▶ [Assigned task]: Please write out exactly, without any picture, each line from the first in the listing through the line that includes "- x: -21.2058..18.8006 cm".

▶ [Data block]:

--- START ---

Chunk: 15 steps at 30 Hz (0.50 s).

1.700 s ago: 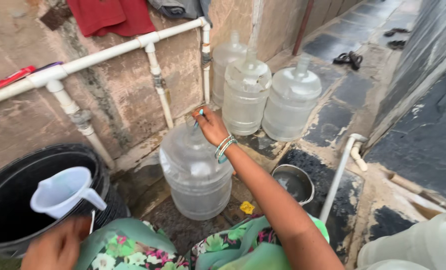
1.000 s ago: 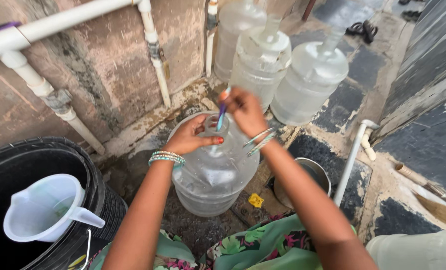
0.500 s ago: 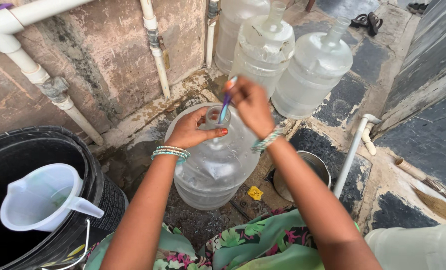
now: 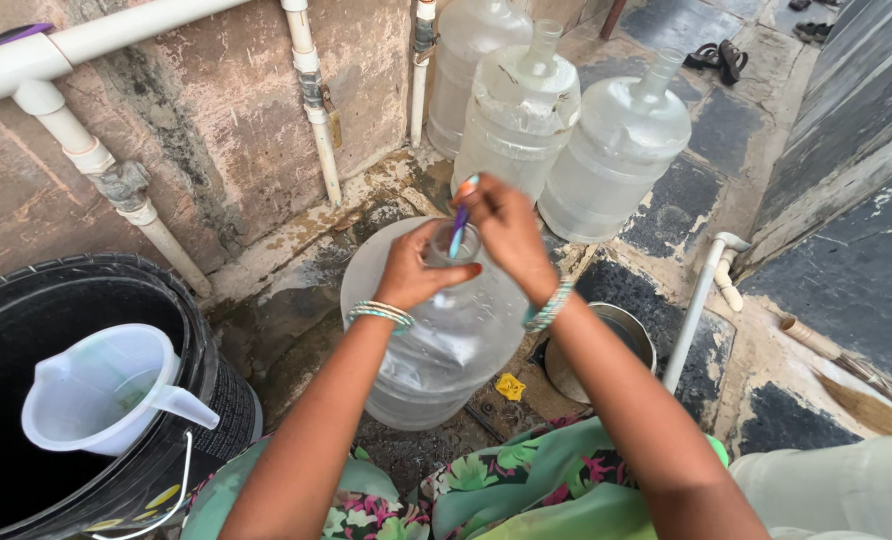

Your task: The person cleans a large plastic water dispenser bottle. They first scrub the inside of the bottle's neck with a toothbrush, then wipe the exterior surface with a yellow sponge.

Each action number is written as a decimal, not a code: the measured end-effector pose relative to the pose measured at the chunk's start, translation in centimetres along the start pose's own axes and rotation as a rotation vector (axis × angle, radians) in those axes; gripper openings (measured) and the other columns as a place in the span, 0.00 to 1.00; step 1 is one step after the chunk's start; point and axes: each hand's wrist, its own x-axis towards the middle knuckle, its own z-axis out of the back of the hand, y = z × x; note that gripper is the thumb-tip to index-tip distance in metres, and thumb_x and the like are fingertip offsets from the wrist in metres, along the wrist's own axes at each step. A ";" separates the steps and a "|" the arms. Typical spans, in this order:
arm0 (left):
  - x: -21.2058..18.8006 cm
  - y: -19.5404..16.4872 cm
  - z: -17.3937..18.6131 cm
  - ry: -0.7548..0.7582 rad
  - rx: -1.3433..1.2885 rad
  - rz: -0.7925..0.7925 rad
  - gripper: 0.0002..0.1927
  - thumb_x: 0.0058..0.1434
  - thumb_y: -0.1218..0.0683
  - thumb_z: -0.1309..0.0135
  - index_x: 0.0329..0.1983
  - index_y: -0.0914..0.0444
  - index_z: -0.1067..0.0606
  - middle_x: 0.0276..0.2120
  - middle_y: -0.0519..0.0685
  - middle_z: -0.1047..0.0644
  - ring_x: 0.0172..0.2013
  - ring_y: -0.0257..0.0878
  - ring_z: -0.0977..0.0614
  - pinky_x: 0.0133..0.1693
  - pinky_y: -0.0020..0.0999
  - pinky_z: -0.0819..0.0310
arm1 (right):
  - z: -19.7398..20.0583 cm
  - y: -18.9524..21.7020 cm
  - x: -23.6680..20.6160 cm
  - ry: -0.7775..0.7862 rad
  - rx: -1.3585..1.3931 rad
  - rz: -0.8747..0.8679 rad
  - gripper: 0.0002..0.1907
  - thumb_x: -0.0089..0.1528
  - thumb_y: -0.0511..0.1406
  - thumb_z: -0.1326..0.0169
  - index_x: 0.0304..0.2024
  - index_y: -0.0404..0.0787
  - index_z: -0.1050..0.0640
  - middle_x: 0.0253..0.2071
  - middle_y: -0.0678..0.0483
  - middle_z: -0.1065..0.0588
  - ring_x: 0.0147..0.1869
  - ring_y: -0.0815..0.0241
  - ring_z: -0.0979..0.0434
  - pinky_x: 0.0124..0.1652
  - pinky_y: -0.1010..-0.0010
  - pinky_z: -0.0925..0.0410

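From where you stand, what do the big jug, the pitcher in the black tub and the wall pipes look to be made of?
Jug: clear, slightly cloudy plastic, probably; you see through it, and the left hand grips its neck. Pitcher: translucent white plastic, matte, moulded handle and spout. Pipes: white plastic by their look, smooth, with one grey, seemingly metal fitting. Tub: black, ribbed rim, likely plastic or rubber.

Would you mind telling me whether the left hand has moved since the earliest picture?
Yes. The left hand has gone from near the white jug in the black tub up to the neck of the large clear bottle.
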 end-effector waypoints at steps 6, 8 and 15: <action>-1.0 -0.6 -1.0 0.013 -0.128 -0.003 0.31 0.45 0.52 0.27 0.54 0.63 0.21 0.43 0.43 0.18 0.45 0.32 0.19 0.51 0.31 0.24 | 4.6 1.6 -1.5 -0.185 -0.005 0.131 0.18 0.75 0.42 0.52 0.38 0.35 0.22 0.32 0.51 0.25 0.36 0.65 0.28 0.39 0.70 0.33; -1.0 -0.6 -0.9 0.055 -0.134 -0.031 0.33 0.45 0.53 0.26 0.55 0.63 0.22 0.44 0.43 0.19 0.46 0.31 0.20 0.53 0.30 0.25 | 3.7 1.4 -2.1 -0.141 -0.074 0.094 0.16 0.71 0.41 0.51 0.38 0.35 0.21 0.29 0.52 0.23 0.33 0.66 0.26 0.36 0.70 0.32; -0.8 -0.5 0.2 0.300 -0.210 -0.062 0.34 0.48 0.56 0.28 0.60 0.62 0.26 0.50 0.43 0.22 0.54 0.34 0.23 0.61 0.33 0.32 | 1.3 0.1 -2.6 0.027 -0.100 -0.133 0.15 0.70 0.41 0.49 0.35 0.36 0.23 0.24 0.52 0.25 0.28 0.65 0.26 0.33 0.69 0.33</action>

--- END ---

▶ [Written answer]:
Chunk: 15 steps at 30 Hz (0.50 s).

1.700 s ago: 
1.000 s ago: 
0.500 s ago: 
now: 

Your task: The person cleans a large plastic water dispenser bottle. They first scrub the inside of the bottle's neck with a toothbrush, then wipe the exterior surface with a yellow sponge.

Each action number is written as a decimal, not a code: the measured end-effector pose relative to the pose measured at the chunk's start, translation in centimetres along the start pose's own axes and rotation as a rotation vector (axis × angle, radians) in those axes; gripper openings (measured) and the other columns as a place in the span, 0.00 to 1.00; step 1 is one step after the chunk's start; point and axes: each hand's wrist, its own x-axis towards the middle knuckle, its own z-axis out of the back of the hand, y = z × x; note that gripper is the thumb-tip to index-tip distance in metres, and thumb_x and the like are fingertip offsets from the wrist in metres, along the wrist's own axes at each step. A ";" separates the steps and a "|" the arms. Typical spans, in this order:
arm0 (left):
  - x: -21.2058..18.8006 cm

This completes the requested output.